──────── Available data
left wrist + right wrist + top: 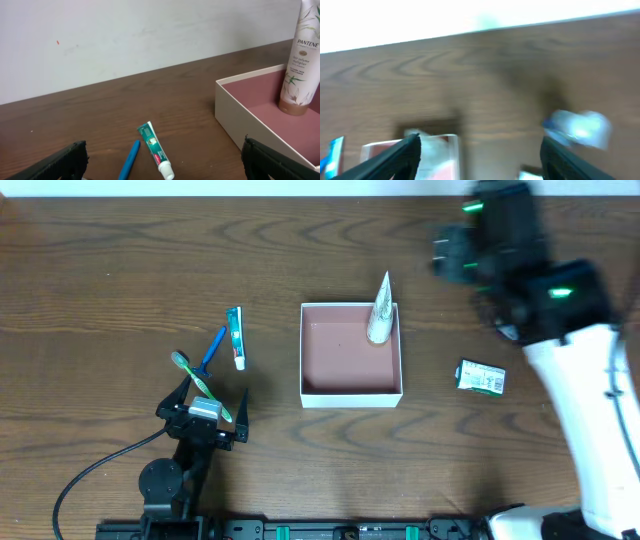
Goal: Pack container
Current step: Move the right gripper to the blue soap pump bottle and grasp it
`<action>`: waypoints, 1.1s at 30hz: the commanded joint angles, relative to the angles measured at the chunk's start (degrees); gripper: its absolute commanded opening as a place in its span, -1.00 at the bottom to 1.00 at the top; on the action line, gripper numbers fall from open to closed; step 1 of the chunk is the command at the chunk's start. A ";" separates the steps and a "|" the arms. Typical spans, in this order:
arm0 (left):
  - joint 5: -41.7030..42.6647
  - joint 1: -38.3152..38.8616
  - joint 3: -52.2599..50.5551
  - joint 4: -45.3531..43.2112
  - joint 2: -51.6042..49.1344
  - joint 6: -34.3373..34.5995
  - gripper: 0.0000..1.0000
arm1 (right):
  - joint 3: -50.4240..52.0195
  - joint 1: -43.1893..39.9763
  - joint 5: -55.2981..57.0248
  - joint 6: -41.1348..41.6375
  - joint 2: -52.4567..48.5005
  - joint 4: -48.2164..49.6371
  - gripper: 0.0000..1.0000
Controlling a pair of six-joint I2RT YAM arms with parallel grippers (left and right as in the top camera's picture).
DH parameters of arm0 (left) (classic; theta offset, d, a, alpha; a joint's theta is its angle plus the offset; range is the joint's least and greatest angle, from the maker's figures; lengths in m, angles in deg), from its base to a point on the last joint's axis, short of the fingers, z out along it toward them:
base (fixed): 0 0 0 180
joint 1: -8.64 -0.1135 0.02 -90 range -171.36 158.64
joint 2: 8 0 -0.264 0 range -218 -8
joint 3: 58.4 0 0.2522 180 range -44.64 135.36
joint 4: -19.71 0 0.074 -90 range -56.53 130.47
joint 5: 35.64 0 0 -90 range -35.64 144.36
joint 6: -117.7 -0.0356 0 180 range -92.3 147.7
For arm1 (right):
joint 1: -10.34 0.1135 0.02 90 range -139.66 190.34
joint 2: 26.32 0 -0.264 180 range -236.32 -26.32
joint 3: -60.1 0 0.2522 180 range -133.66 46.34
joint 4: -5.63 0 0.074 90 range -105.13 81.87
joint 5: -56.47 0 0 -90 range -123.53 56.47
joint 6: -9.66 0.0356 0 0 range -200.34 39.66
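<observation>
Both jaws spread wide, left wrist alone reads Pantene bottle (300, 60) standing in container (235, 110).

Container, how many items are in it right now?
1: a Pantene bottle stands upright in the container's far right corner. The rest of its floor shows bare.

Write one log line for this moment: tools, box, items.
left tool open, empty | right tool open, blurred | box holds upright bottle | toothpaste, packet on table
</observation>
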 commanded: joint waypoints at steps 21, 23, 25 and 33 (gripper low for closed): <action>0.59 -0.24 -1.09 1.88 0.28 0.26 0.96 | 0.28 -25.46 -7.93 -5.27 -14.69 -6.54 0.67; 0.59 -0.24 -1.09 1.88 0.28 0.26 0.96 | 0.28 -25.75 -7.93 -5.27 -16.61 -6.32 0.67; 0.59 -0.24 -1.09 1.88 0.28 0.26 0.96 | 0.28 -25.81 -7.96 -5.27 -18.23 -5.95 0.68; 0.59 -0.24 -1.09 1.88 0.28 0.26 0.96 | 0.31 -25.81 -8.44 -6.78 -22.64 -4.20 0.61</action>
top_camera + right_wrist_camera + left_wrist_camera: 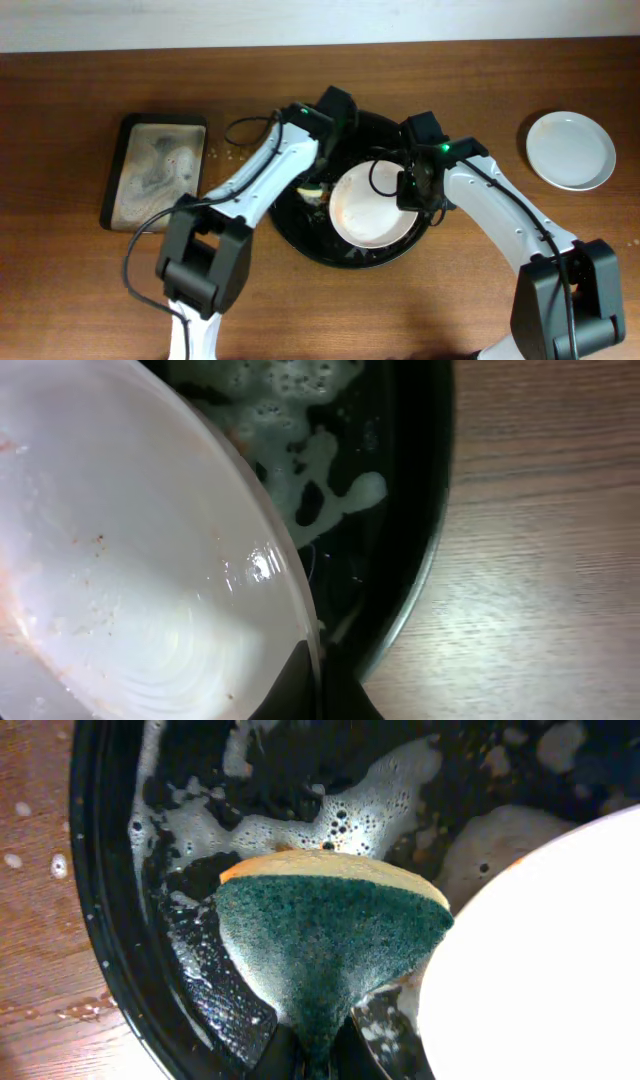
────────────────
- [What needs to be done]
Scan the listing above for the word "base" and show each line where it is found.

- [Answer to the problem]
DH parameters of arm0 (left) (classic; theta offset, d, a, alpha; a joint's theta is its angle plus the offset; range is the joint's least and greatest angle, from the maker's figures; lengths in m, angles in deg), from its base to a point on the last joint's axis, short of the fingers, z out along it toward them:
base (fixed): 0 0 0 180

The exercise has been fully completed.